**WORK REQUIRED:** In the material below, the lines from the one containing "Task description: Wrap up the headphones" through the one containing "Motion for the" are to be given again exactly, ends included, and no others.

**COLLECTED DATA:**
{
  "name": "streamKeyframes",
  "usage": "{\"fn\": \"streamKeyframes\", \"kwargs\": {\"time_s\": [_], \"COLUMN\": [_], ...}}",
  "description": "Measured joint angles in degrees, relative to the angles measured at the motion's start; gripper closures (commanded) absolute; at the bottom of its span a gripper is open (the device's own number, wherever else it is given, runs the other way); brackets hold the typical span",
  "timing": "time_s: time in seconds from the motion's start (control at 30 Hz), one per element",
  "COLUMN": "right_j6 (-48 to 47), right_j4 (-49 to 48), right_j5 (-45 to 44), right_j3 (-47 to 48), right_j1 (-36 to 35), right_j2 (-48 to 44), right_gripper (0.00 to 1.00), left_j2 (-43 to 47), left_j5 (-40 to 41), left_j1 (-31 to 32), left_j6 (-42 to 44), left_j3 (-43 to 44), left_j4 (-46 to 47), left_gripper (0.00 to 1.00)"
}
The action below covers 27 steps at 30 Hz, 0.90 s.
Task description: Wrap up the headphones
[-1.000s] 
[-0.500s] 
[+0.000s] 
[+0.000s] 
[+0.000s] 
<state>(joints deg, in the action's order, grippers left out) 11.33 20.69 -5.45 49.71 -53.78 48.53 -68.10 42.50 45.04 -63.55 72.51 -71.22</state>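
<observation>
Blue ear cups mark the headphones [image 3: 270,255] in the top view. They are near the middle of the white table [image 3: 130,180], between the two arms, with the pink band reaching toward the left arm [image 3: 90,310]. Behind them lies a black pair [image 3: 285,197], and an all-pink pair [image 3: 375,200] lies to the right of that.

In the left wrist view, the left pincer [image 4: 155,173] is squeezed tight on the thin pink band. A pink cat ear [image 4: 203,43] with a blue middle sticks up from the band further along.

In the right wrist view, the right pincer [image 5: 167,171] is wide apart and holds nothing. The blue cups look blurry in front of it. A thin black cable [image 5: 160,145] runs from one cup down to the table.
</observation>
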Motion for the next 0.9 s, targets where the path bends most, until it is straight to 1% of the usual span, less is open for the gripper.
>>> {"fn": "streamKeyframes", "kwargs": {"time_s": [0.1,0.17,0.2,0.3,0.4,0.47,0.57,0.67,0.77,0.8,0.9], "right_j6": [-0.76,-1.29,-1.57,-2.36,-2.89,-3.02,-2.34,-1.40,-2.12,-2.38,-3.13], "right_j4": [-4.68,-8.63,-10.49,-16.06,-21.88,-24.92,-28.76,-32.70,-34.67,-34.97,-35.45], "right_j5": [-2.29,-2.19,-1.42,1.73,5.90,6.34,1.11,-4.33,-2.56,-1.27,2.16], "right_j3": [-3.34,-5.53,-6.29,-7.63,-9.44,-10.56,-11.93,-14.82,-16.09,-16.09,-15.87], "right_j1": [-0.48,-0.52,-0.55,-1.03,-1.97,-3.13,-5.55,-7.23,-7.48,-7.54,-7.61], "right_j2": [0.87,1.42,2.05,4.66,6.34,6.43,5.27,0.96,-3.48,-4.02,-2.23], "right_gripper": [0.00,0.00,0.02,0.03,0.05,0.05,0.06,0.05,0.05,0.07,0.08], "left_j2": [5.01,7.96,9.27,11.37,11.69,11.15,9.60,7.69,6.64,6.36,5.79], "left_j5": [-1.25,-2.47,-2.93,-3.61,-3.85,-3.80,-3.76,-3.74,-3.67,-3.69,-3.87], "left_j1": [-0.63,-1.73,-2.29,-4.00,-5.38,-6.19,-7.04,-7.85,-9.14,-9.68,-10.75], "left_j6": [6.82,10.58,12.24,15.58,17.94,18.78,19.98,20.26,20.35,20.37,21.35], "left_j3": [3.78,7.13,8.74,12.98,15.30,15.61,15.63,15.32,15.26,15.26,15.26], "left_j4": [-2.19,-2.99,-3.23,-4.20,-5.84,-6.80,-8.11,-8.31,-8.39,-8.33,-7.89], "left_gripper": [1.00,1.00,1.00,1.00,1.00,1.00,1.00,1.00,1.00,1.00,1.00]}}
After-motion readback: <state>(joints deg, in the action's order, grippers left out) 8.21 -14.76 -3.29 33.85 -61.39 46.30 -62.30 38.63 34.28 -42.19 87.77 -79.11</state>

**YOUR SOLUTION:**
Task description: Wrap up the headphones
[-1.000s] 
[-0.500s] 
[+0.000s] 
[+0.000s] 
[+0.000s] 
<state>(joints deg, in the action's order, grippers left out) 11.33 20.69 -5.45 49.71 -53.78 48.53 -68.10 42.50 45.04 -63.55 72.51 -71.22</state>
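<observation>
Blue ear cups mark the headphones [image 3: 270,255] in the top view. They are near the middle of the white table [image 3: 130,180], between the two arms, with the pink band reaching toward the left arm [image 3: 90,310]. Behind them lies a black pair [image 3: 285,197], and an all-pink pair [image 3: 375,200] lies to the right of that.

In the left wrist view, the left pincer [image 4: 155,173] is squeezed tight on the thin pink band. A pink cat ear [image 4: 203,43] with a blue middle sticks up from the band further along.

In the right wrist view, the right pincer [image 5: 167,171] is wide apart and holds nothing. The blue cups look blurry in front of it. A thin black cable [image 5: 160,145] runs from one cup down to the table.
</observation>
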Motion for the next 0.9 s, targets where the path bends most, until it is straight to 1% of the usual span, less is open for the gripper.

That's the full output for the exercise.